> A couple years later, they want to upgrade the validator now that supports the 2025 specification. However in that 2025 specification, we added database-field-id as a keyword, and its value is expected to be a string. Suddenly the user's schema is no longer valid. We've broken a user by adding a new keyword.
No you haven't. They chose to change. Same as if they change to another schema format altogether (eg XML). Is this implying a user is going commit to a schema (pragmatic laziness, notwithstanding) that they haven't read? Regardless, their following solution baffles...
> Therefore, no keyword addition can be considered safe, making forward compatibility impossible to guarantee.
Correct.
> Using the vocabulary requires writing a custom meta-schema that adds the vocabulary URI and references the associated meta-schema, and referencing that custom meta-schema in the schema.
I just can't fathom this ceaseless drive toward cruft. Now a meta-vocabulary (a sub-schema). That's supposed to be better? Change will come, in 10 years, 50 years, etc. Semantic versioning normalizes it in the json-schema itself. It's as good a system as any and definitely better than adding another versioned dependency.
> But many people also said they would be less bothered if there was a defined migration path and tooling to help.
If things were left as-is (allowing unknown keywords), it would be straightforward to write a tool that checks "upgrade compatibility" for a schema. If it's using keywords that were unknown under the old JSON Schema version but are now supported, the schema must be fixed before the JSON Schema version can be upgraded.
Adding comments to json is the one breaking change the world needs. As a parser if you stumble over a comment it's your fault! nothing in the world could stop you from just sanely ignoring comments.
JSON5 also allows extra things like single-quoting strings and multiline strings. VS Code uses JSONC which is strictly trailing commas and comments on top of JSON
Counterpoint: In practically every language that supports comments, these "comments" are now used for language extensions (IDE folding markers, eslint-ignore, FPGA synthesis hints, ...)
What exactly is wrong with that? Comment hints like that are quite common and with a few exceptions (synthesis hints) they are all optional hints that have no effect on the main interpretation of the code. IDE folding markers aren't going to hurt anyone. Chrome doesn't care about lint waivers. Etc.
This is a clear case of blaming the tool for its misuse. A hammer helps you build things, but you can also break your thumb with it. Yet many people keep hammers at home.
When you're designing a specification (I mean, any code, really, but specifications especially), anticipating how users will use it and trying to guide them down the path of -not- misusing it is part of getting the design right.
Sometimes deliberately leaving a potential feature out makes for a better end result. Sometimes it doesn't.
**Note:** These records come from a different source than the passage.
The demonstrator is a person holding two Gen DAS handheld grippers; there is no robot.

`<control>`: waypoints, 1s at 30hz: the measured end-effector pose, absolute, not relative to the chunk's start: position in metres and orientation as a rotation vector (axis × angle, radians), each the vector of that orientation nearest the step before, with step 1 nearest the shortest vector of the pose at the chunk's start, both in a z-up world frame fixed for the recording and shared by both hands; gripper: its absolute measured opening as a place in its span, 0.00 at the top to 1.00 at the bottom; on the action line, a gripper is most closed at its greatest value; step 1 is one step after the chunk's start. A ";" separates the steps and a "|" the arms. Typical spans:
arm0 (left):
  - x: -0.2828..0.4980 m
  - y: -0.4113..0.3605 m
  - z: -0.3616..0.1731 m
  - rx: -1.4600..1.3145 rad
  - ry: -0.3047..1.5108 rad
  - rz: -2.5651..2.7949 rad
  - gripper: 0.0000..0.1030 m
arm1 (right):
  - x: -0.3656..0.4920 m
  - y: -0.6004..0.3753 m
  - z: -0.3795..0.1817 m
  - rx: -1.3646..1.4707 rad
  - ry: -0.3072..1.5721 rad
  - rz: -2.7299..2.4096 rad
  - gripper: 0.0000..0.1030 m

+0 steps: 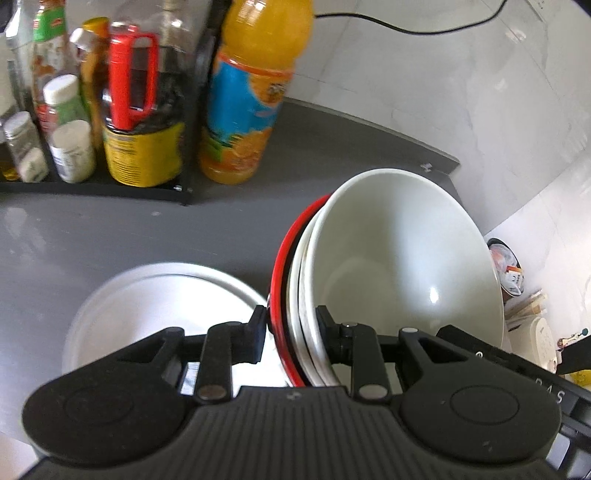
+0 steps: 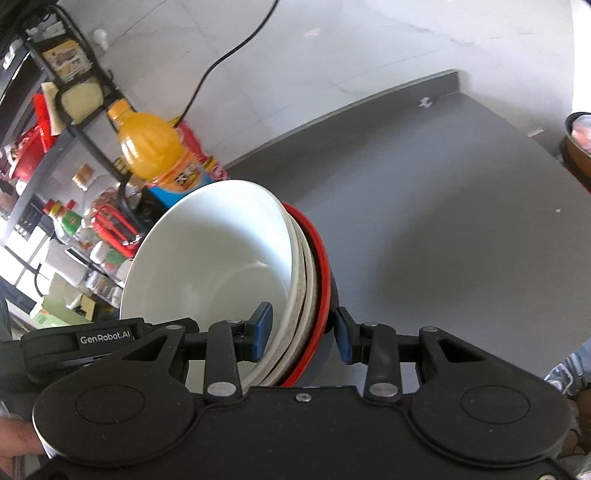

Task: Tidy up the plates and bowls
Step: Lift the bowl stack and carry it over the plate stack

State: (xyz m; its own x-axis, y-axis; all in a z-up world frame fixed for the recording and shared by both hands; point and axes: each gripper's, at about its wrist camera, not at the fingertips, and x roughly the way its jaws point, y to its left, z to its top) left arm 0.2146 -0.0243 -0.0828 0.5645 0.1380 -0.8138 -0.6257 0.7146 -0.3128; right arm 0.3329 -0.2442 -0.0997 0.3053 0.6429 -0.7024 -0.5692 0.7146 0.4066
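A nested stack of bowls point(image 1: 399, 258) hangs tilted over the grey counter point(image 1: 110, 236): a white bowl innermost, two more pale ones under it, and a red-rimmed black bowl point(image 1: 282, 266) outermost. My left gripper point(image 1: 291, 332) is shut on the stack's near rim, one finger inside and one outside. From the opposite side, my right gripper point(image 2: 303, 332) clamps the same stack of bowls point(image 2: 221, 258) with its blue pads point(image 2: 260, 332). A white plate point(image 1: 147, 314) lies flat on the counter, left of the stack and below my left gripper.
An orange juice bottle point(image 1: 251, 92) stands at the back beside a black rack point(image 1: 96, 188) packed with sauce bottles and jars. A black cable point(image 1: 406, 26) runs along the tiled wall. Past the counter's right edge is a pot point(image 1: 506, 266). A hand point(image 2: 14, 439) shows at lower left.
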 end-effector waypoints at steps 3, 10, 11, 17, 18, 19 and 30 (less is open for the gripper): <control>0.203 -0.015 -0.083 -0.630 0.862 0.497 0.75 | 0.324 -0.232 -0.099 0.079 0.973 0.817 0.66; 0.178 0.014 -0.091 -0.660 0.873 0.520 0.75 | 0.302 -0.205 -0.101 0.051 0.986 0.835 0.66; 0.174 0.016 -0.092 -0.663 0.875 0.521 0.75 | 0.299 -0.202 -0.101 0.048 0.985 0.836 0.66; 0.158 0.033 -0.101 -0.673 0.900 0.532 0.75 | 0.284 -0.184 -0.109 0.028 1.004 0.844 0.66; 0.155 0.036 -0.103 -0.676 0.905 0.533 0.75 | 0.281 -0.180 -0.111 0.025 1.008 0.843 0.66; 0.152 0.039 -0.104 -0.678 0.908 0.533 0.75 | 0.278 -0.179 -0.113 0.024 1.014 0.841 0.66; 0.132 0.063 -0.111 -0.682 0.926 0.508 0.75 | 0.259 -0.161 -0.119 0.022 1.023 0.838 0.66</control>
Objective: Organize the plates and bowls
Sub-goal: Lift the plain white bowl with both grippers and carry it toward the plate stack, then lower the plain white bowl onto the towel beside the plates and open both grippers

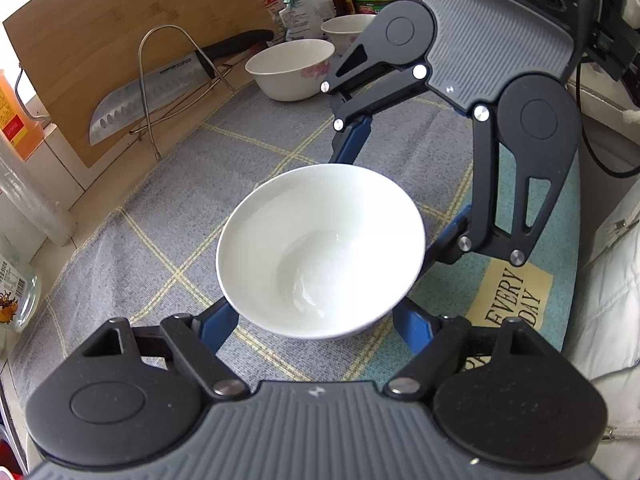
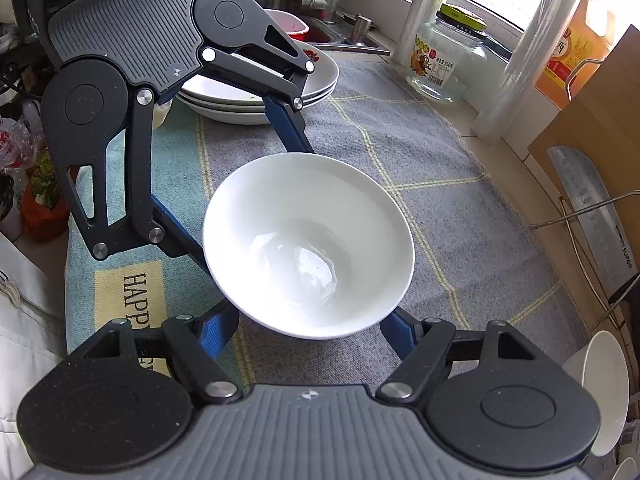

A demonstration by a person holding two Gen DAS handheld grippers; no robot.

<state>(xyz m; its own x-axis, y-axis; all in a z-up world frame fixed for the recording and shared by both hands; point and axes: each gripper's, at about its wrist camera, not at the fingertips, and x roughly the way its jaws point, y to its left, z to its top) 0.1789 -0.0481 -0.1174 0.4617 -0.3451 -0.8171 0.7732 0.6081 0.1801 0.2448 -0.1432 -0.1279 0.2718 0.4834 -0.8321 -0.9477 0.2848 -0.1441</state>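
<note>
1. Kitchen surface covered by a grey checked cloth with yellow lines, turning teal near the person's side, where a yellow patch bears printed words.
2. At the middle of both views a plain white bowl is upright, with all four blue fingers around its lower wall.
3. From the left wrist view, the left gripper has its blue fingers set against the near underside of the bowl on either side; the fingers are partly spread and closed on the bowl.
4. The right gripper reaches in from the far right of that view, its blue fingers meeting the bowl at the rim's far edge and right flank; it too is partly spread and grips the bowl.
5. Whether the bowl's base touches the cloth cannot be told.
6. Behind the bowl in the left view are two floral bowls, a cleaver on a wire rack, and a wooden cutting board leaning at the back.
7. In the right view a stack of plates sits beyond the left gripper, a sink lies further back, and a glass jar, a roll of film and an oil bottle line the window side.
</note>
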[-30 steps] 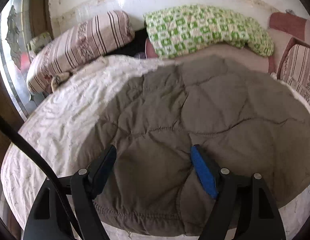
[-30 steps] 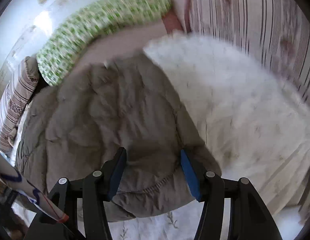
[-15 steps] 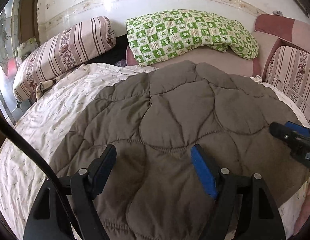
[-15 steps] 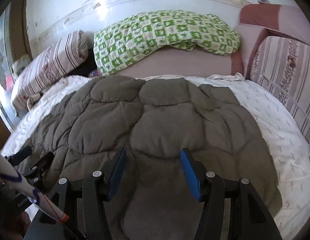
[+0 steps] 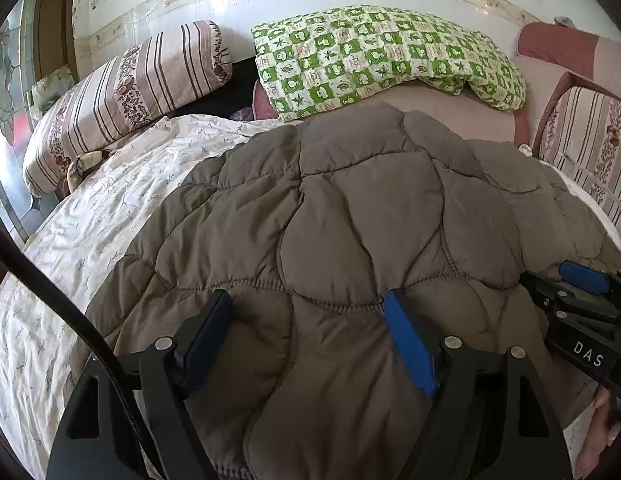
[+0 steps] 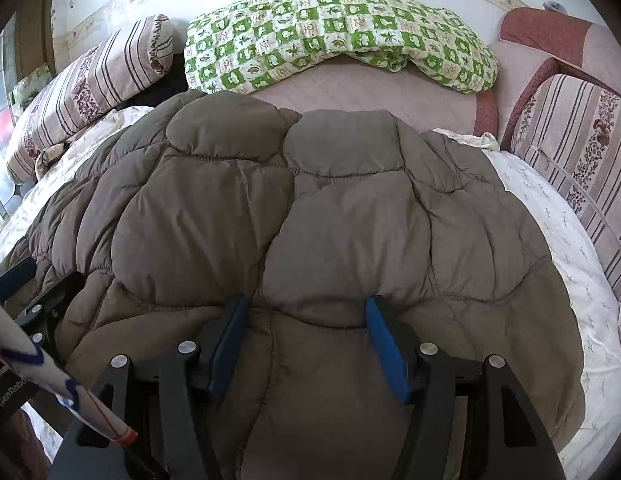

But either way it's better to make the choice deliberately.
I do see what you're getting at but in the SQL case an unhinted statement can potentially produce such a terrible plan it invariably times out and triggers a 500 from the service making the query.
This sort of thing somewhat blurs the boundaries between affecting performance and affecting behaviour.
I'm not claiming that there's an obviously right answer here, only that there can be more questions about whether something is a good idea on net than people always consider.
Note: It would not surprise me to find that the actual motivation for leaving comments out of JSON went something like:
1) We can't have line comments because we don't want to be newline sensitive that way
2) If we do /* ... */ style comments people -will- write incompatible parsers for them no matter how carefully we specify them
3) Argh
but I wasn't there at the time, so the question will have to remain open.
> I think folding/lint/etc. markers are poor examples here, because they're
> basically annotations for other tools which seems entirely fine.
>
> However comments that affect the behaviour of the code itself are really
> much less fun to deal with.
I think there is no clear distinction between "hints for other tools" and "the behavior of the code itself" unless you implicitly assume a set of tools that define "the behavior of the code itself".
You could argue that HDL synthesis hints don't change the behavior of the code, nor do SQL optimizer hints.
I understand why you think that IDE folding hints are poor examples, but you would still force unrelated tools to leave those "comments" intact, possibly in cases where there is no clear definition of "intact" (massive transformations to the JSON structure). xkcd "spacebar heating" applies: https://xkcd.com/1172/
> For a format designed to be human readable, JSON not supporting comments is a major let down.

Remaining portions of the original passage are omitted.